===== GIVEN INFORMATION
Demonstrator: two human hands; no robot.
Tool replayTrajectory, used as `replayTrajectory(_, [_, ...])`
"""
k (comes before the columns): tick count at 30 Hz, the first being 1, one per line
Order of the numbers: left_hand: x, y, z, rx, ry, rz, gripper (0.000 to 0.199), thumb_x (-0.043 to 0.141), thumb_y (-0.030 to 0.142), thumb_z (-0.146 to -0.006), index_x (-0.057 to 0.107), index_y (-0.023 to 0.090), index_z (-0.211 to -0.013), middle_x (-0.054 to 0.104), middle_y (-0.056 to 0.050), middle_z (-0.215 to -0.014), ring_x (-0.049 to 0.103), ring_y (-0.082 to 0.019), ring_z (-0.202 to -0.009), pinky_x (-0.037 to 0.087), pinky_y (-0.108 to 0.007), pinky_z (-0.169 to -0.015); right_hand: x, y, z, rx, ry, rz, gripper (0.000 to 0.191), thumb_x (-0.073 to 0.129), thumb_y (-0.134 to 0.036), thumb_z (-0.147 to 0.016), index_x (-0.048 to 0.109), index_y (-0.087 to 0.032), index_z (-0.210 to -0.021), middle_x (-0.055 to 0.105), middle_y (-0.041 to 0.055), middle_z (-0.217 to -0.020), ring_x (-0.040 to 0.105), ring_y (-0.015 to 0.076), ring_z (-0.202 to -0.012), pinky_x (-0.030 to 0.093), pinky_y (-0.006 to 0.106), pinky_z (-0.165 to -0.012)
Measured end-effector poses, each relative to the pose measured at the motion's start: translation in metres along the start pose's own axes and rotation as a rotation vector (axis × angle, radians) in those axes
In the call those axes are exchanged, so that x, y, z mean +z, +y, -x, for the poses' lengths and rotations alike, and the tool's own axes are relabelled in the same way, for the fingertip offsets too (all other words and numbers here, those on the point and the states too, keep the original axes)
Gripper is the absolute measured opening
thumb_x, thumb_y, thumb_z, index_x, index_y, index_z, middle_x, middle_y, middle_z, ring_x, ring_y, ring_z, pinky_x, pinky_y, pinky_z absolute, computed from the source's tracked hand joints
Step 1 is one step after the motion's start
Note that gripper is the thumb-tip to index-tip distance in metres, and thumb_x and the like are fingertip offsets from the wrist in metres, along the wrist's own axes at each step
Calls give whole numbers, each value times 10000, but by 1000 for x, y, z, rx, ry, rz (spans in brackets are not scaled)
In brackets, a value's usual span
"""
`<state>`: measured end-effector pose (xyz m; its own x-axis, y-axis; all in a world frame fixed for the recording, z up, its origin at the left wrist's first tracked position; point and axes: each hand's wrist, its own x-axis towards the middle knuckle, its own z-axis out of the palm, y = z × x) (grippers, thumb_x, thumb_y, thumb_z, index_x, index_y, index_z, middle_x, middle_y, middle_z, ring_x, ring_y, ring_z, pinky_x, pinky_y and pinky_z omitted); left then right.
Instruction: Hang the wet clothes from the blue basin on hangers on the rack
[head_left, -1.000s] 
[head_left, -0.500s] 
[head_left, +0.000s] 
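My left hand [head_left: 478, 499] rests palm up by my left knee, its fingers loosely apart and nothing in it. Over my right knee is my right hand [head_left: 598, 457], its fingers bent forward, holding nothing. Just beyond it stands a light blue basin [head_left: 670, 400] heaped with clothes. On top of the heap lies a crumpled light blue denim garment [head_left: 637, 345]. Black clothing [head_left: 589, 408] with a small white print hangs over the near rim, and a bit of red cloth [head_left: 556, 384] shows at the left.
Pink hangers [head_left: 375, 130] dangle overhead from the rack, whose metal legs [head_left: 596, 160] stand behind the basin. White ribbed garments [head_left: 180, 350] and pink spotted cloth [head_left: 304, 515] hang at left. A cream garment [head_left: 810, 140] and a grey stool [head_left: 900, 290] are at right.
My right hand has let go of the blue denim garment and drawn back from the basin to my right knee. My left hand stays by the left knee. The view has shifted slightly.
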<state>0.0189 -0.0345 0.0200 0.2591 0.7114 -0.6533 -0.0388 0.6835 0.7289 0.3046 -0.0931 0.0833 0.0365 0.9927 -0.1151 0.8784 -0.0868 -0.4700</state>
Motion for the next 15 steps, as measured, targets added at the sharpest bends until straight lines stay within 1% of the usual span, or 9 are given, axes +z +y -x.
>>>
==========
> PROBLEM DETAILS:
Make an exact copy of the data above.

> OUTPUT FOR THIS TASK:
Demonstrator: two human hands; no robot.
Tool replayTrajectory, used as `replayTrajectory(_, [_, ...])`
"""
k (comes before the columns): tick count at 30 Hz, the first being 1, one per line
Order of the numbers: left_hand: x, y, z, rx, ry, rz, gripper (0.000 to 0.199), thumb_x (-0.043 to 0.141), thumb_y (-0.030 to 0.142), thumb_z (-0.146 to -0.006), index_x (-0.057 to 0.107), index_y (-0.023 to 0.090), index_z (-0.211 to -0.013), middle_x (-0.054 to 0.104), middle_y (-0.056 to 0.050), middle_z (-0.215 to -0.014), ring_x (-0.049 to 0.103), ring_y (-0.082 to 0.019), ring_z (-0.202 to -0.009), pinky_x (-0.037 to 0.087), pinky_y (-0.108 to 0.007), pinky_z (-0.169 to -0.015); right_hand: x, y, z, rx, ry, rz, gripper (0.000 to 0.191), thumb_x (-0.073 to 0.129), thumb_y (-0.134 to 0.036), thumb_z (-0.147 to 0.016), index_x (-0.048 to 0.109), index_y (-0.087 to 0.032), index_z (-0.210 to -0.021), middle_x (-0.055 to 0.105), middle_y (-0.041 to 0.055), middle_z (-0.217 to -0.020), ring_x (-0.040 to 0.105), ring_y (-0.015 to 0.076), ring_z (-0.202 to -0.012), pinky_x (-0.030 to 0.093), pinky_y (-0.006 to 0.106), pinky_z (-0.165 to -0.012)
Measured end-effector poses, each relative to the pose measured at the motion's start: translation in metres along the start pose's own axes and rotation as a rotation vector (axis × angle, radians) in those axes
In the call those axes are exchanged, so that x, y, z mean +z, +y, -x, for the poses' lengths and rotations alike, and the tool's own axes are relabelled in the same way, for the fingertip offsets too (all other words and numbers here, those on the point and the states too, keep the original axes)
Gripper is the absolute measured opening
thumb_x, thumb_y, thumb_z, index_x, index_y, index_z, middle_x, middle_y, middle_z, ring_x, ring_y, ring_z, pinky_x, pinky_y, pinky_z absolute, computed from the source's tracked hand joints
Step 1 is one step after the motion's start
Note that gripper is the thumb-tip to index-tip distance in metres, and thumb_x and the like are fingertip offsets from the wrist in metres, along the wrist's own axes at each step
Calls give whole numbers, each value times 10000, but by 1000 for x, y, z, rx, ry, rz (spans in brackets are not scaled)
In brackets, a value's usual span
"""
`<state>`: measured end-effector pose (xyz m; its own x-axis, y-axis; all in a world frame fixed for the recording, z up, its origin at the left wrist's first tracked position; point and axes: each hand's wrist, its own x-axis towards the middle knuckle, its own z-axis out of the palm, y = z × x) (grippers, thumb_x, thumb_y, thumb_z, index_x, index_y, index_z, middle_x, middle_y, middle_z, ring_x, ring_y, ring_z, pinky_x, pinky_y and pinky_z omitted); left then right.
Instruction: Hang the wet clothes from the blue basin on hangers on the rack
[head_left, -1.000s] 
[head_left, -0.500s] 
[head_left, +0.000s] 
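My left hand [head_left: 478, 499] rests palm up by my left knee, its fingers loosely apart and nothing in it. Over my right knee is my right hand [head_left: 598, 457], its fingers bent forward, holding nothing. Just beyond it stands a light blue basin [head_left: 670, 400] heaped with clothes. On top of the heap lies a crumpled light blue denim garment [head_left: 637, 345]. Black clothing [head_left: 589, 408] with a small white print hangs over the near rim, and a bit of red cloth [head_left: 556, 384] shows at the left.
Pink hangers [head_left: 375, 130] dangle overhead from the rack, whose metal legs [head_left: 596, 160] stand behind the basin. White ribbed garments [head_left: 180, 350] and pink spotted cloth [head_left: 304, 515] hang at left. A cream garment [head_left: 810, 140] and a grey stool [head_left: 900, 290] are at right.
My right hand has let go of the blue denim garment and drawn back from the basin to my right knee. My left hand stays by the left knee. The view has shifted slightly.
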<state>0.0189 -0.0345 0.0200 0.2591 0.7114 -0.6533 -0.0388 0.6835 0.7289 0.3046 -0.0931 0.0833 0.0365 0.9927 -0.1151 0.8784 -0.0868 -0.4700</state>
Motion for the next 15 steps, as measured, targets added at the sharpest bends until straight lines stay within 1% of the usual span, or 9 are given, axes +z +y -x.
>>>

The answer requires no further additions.